§ **What you should do**:
Transcribe the following entries word for word. End with the line where "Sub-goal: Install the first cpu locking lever" appears.

§ **Data to examine**:

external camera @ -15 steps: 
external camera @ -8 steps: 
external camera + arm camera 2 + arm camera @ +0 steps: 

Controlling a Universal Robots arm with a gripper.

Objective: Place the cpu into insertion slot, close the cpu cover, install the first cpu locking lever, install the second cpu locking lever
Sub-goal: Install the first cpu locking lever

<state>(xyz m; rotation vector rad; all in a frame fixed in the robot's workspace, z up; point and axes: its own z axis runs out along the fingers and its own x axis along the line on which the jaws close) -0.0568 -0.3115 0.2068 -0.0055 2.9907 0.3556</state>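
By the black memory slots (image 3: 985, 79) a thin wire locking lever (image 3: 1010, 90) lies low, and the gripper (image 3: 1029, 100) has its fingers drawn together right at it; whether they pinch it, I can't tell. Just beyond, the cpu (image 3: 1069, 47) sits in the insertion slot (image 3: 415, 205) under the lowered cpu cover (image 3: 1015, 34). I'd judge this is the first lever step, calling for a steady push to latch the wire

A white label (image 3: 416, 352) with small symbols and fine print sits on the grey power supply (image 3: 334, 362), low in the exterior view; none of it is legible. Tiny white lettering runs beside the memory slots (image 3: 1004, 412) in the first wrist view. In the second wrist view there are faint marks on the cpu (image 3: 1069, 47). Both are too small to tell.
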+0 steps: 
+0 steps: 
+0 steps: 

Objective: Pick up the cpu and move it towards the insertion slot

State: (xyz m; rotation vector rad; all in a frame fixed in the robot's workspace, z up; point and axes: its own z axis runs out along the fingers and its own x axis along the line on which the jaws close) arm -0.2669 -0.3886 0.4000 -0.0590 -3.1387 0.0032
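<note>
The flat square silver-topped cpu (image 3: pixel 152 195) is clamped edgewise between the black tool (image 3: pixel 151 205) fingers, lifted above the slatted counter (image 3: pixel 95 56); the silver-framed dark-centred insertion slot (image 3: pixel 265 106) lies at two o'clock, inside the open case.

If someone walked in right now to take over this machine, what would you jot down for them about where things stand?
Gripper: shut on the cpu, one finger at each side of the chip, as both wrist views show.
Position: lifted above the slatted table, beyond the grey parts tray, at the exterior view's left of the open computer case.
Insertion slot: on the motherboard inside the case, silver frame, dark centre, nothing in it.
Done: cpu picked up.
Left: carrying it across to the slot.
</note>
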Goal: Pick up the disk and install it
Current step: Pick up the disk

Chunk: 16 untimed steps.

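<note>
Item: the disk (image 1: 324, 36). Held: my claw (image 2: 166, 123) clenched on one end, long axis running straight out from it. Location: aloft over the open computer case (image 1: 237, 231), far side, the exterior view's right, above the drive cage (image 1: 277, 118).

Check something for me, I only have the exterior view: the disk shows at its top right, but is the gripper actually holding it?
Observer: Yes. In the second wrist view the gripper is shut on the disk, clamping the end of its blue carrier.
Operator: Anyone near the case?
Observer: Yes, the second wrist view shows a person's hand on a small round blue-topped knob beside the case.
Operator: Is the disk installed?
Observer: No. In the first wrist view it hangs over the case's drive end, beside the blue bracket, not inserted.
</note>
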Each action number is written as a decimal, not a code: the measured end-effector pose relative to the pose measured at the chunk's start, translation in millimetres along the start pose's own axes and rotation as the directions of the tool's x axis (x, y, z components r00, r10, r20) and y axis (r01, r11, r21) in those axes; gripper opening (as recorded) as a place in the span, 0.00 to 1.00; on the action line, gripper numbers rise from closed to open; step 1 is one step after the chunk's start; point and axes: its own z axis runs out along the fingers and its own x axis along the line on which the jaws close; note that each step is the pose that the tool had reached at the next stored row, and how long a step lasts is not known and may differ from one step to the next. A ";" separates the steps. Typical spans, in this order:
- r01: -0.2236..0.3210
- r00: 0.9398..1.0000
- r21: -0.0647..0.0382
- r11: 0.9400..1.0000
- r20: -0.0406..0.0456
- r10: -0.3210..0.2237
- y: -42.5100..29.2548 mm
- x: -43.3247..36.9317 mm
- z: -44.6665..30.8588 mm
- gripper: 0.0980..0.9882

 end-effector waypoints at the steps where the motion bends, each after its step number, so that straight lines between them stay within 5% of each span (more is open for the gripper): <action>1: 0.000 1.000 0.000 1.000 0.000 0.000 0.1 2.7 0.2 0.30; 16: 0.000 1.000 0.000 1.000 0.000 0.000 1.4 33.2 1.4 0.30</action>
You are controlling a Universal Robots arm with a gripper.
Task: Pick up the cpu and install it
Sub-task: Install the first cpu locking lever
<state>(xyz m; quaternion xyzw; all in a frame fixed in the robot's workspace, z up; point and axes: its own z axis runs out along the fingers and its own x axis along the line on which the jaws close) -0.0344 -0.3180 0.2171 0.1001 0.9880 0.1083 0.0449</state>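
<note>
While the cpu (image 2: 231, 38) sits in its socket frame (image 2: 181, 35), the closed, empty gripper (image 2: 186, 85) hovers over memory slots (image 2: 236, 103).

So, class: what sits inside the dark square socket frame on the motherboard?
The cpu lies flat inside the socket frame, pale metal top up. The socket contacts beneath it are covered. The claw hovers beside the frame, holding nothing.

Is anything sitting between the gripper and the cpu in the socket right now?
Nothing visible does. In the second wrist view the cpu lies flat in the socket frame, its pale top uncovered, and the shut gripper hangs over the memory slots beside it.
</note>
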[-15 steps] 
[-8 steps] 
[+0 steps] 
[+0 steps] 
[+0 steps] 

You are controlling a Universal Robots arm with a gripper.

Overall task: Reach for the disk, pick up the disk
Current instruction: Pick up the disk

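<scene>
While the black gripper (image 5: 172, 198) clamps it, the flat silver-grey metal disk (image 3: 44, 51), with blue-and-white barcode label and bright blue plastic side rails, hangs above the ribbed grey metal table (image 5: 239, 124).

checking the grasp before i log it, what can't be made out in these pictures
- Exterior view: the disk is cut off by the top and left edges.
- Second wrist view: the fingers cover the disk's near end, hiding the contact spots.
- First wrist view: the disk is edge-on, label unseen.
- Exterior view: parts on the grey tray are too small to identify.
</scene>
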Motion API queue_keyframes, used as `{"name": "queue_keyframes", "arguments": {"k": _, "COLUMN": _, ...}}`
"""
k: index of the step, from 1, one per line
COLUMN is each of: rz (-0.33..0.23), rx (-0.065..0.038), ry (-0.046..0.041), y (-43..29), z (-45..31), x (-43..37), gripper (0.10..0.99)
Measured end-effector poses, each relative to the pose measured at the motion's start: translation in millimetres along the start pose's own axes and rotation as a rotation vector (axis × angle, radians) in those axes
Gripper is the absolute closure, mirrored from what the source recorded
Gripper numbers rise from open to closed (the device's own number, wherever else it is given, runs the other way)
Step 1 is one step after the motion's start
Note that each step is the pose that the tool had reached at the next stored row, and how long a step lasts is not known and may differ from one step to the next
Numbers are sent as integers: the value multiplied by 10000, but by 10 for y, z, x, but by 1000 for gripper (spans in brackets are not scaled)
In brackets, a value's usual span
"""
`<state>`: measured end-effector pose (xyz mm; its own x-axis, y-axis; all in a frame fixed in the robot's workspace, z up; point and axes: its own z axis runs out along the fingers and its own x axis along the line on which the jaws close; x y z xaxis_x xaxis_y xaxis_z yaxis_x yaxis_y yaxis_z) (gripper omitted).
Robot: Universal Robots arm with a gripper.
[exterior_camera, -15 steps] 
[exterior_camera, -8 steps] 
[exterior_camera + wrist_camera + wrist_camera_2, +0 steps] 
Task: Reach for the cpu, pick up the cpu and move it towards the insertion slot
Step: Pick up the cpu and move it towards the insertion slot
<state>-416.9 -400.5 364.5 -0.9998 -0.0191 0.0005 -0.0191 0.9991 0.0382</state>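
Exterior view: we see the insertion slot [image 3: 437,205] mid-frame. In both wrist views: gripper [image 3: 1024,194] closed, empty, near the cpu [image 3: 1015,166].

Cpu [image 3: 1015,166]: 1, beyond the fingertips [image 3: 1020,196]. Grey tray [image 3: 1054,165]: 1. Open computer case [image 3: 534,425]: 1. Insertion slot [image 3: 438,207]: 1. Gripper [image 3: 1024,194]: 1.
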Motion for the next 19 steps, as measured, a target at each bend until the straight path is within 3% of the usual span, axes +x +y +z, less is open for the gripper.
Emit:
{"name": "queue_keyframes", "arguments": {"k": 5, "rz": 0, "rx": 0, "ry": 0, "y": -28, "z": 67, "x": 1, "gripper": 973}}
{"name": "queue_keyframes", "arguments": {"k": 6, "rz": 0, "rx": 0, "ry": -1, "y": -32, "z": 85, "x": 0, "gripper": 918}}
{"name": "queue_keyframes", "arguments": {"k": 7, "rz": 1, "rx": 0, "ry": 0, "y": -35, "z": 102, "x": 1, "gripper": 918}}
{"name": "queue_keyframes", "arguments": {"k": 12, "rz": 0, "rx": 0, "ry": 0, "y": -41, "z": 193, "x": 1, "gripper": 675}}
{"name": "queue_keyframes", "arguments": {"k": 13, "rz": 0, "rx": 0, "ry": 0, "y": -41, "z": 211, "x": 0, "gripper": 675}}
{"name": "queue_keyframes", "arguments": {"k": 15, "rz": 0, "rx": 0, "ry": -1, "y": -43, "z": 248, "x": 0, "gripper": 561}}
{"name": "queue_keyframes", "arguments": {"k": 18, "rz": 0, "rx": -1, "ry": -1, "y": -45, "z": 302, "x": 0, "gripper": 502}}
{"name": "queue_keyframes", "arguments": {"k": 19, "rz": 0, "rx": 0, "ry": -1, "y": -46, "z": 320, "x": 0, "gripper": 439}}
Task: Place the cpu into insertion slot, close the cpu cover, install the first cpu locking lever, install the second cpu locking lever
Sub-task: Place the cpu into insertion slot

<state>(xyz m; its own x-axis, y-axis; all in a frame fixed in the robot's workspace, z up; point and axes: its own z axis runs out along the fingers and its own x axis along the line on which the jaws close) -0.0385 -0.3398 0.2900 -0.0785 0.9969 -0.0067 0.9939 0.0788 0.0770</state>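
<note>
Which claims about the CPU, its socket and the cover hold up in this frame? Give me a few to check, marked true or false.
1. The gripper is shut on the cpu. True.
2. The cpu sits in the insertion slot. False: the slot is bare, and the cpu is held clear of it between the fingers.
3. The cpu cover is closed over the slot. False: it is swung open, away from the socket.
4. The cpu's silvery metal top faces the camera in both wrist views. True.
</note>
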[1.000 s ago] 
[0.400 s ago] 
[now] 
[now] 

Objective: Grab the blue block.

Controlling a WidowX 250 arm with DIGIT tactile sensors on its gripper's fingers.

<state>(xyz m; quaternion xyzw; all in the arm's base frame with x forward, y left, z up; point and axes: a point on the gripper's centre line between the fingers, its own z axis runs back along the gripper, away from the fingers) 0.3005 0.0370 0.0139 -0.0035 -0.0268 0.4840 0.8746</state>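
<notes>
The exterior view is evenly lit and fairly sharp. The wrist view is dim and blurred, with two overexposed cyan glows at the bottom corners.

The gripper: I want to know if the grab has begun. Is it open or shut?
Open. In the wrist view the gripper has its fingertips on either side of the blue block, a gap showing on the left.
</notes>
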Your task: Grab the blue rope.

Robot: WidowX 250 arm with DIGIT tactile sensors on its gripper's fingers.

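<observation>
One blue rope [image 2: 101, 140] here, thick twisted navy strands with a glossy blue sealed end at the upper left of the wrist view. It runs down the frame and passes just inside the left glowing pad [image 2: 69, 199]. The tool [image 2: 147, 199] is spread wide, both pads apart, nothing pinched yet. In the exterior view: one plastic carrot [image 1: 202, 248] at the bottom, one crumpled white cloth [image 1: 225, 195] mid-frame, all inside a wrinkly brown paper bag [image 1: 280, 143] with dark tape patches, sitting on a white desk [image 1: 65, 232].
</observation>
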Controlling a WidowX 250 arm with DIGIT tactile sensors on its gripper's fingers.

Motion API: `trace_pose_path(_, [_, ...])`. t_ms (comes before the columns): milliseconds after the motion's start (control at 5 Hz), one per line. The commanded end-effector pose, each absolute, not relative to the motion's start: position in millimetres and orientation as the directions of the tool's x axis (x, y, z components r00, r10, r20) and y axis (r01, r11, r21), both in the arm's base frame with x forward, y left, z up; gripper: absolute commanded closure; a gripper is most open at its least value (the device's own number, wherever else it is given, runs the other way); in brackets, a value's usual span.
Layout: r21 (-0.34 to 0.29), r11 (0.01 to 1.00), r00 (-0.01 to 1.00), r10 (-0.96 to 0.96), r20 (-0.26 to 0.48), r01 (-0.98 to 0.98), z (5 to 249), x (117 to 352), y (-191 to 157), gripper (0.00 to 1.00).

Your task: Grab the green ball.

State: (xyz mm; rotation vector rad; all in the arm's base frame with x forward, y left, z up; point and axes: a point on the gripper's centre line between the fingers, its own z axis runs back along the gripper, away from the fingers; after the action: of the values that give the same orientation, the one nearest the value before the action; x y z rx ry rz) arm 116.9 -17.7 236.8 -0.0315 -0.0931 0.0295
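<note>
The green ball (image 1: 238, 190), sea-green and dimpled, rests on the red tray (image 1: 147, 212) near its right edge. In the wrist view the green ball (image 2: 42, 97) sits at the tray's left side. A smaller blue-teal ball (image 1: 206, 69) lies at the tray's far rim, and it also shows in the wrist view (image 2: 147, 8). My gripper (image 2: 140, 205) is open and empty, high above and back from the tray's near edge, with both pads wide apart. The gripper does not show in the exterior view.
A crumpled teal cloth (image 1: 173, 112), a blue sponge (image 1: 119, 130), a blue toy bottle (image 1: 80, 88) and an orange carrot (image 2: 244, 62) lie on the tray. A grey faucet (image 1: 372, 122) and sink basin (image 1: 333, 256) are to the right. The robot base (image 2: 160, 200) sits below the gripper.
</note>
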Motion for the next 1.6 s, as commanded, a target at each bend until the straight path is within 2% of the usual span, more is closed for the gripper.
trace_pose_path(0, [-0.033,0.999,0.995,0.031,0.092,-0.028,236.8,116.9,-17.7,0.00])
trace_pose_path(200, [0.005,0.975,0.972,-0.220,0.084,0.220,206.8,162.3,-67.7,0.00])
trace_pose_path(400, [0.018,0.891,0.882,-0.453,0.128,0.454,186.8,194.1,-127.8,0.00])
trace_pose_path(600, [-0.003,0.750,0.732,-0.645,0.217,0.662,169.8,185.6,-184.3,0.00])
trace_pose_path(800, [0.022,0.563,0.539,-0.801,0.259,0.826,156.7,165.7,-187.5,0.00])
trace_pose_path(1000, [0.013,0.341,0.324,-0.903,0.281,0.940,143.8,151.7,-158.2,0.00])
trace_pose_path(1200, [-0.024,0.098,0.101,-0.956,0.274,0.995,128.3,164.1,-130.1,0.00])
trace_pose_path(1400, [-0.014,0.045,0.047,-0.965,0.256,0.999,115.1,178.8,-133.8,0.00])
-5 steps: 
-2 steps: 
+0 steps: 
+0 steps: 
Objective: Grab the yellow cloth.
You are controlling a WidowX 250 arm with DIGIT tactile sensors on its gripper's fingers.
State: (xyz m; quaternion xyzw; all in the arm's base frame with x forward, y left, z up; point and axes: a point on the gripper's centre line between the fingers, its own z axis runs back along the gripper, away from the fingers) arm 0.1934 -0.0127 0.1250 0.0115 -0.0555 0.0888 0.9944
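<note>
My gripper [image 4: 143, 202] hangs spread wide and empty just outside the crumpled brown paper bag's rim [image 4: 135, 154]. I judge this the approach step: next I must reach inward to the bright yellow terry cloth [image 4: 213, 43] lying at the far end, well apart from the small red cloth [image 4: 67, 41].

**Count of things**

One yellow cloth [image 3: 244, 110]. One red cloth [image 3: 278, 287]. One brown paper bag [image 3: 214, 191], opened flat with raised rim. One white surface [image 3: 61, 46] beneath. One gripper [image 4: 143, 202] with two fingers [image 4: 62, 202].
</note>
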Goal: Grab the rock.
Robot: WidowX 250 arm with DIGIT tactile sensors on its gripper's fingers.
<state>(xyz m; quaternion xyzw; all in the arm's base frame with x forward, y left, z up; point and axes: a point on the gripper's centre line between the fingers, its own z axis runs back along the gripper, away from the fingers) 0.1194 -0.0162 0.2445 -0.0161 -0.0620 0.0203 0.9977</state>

§ **Exercise output**:
external camera @ -15 steps: 
external camera @ -8 steps: 
external camera + arm camera 2 + arm camera @ +0 steps: 

Controlling a Universal Robots arm with a gripper.

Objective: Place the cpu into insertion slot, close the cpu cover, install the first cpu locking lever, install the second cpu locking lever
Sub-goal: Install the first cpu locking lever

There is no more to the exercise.